Our prayers are with Jerry's family and friends.


----------



## deadeyedickwc (Jan 10, 2010)

thanks alan for the info, jerry will be missed , he was always at the shoots ready to help anyone , and always had a smile on his face, i will miss him .he was a good friend to all barebow shooters


----------



## archer_nm (Mar 29, 2004)

I would like all of us Barebow,Bowhunter and Trad. shooters to deadicate the up comming shoot in Vegas to Jerry, Paul Double and David Hughes for we have lost 3 of the best friends us nonsight shooters could have lost this year. I hope that all of urging that I have been doing will entice more to show up. Come on and lets break the 40 number and as some of you know Jerry was always there and shot like crap but he always had a smile and warm hand shake for all.


----------



## archer_nm (Mar 29, 2004)

You can tell I am not thinking straight I meant Paul Davidson not double, for some reason I can not edit my own post???


----------



## skydog (Sep 20, 2004)

*another one gone*

It seems with each passing day another we lose a good archer and some one that was good for our sport.
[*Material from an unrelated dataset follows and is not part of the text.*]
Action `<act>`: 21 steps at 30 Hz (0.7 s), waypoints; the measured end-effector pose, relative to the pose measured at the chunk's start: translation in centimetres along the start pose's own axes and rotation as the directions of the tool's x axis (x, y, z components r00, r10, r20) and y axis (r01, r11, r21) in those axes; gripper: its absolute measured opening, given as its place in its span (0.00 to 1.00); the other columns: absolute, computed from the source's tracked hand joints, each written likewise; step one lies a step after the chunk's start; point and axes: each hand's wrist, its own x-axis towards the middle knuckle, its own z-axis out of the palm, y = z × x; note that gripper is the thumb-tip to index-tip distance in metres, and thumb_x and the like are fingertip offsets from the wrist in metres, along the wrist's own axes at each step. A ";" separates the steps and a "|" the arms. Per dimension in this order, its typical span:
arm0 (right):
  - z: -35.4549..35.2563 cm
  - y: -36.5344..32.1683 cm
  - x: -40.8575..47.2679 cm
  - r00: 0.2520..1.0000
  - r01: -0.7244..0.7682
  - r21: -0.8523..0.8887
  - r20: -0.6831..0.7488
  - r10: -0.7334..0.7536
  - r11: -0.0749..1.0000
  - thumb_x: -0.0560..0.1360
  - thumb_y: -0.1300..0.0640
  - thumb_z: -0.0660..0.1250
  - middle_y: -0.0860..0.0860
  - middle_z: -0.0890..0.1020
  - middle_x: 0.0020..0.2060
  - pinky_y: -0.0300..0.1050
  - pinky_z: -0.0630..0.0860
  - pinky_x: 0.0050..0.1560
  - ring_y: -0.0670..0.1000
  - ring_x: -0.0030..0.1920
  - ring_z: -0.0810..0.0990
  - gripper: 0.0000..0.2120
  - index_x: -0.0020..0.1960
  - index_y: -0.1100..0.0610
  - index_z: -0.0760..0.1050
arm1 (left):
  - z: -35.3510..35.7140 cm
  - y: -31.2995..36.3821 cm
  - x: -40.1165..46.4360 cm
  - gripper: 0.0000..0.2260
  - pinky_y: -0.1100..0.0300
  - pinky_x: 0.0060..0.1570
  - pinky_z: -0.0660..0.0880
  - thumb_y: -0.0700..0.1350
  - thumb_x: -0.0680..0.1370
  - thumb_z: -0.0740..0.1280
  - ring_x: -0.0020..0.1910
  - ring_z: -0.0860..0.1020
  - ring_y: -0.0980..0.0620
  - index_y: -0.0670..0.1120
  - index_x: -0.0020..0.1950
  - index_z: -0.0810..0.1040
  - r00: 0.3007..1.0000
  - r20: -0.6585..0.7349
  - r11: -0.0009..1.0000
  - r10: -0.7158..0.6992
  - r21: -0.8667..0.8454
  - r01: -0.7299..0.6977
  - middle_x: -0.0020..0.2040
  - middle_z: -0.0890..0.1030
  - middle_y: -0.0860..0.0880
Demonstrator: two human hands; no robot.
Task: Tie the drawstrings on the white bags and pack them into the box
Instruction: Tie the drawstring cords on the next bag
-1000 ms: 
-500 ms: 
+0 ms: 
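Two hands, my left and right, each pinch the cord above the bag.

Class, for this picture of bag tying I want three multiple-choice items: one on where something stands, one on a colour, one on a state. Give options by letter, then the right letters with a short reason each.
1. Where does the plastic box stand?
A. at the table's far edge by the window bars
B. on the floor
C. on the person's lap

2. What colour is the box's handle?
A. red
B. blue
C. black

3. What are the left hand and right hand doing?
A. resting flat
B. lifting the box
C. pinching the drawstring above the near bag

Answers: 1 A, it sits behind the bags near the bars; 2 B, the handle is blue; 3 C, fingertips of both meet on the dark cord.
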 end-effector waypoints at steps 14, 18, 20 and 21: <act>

I will never be as good as these men but i will always continue to shoot barebow because of them. I just hope that some younger men and women will come and pick up were these men left off.


----------



## lern (Mar 21, 2005)

I was able to shoot with Jerry several times in the last few years. He was a real class act and will be missed by all of us. Our prayers go out to his family.


----------



## pilotmill (Dec 10, 2008)

Prayers and condolences to his family. Had the pleasure to shoot with him and he will be missed, a great barebow shooter. Gar.


----------



## jmoose77 (Apr 3, 2004)

Sorry to hear this. I too had the pleasure to shoot with Jerry many years ago at one of the state shoots.
Prayers sent.


----------



## RMills (Jan 5, 2007)

We have lost a great one. Jerry always enjoyed watching arrows fly and shooting with his many friends. 
He always had a great attitude will be missed

Rusty Mills


----------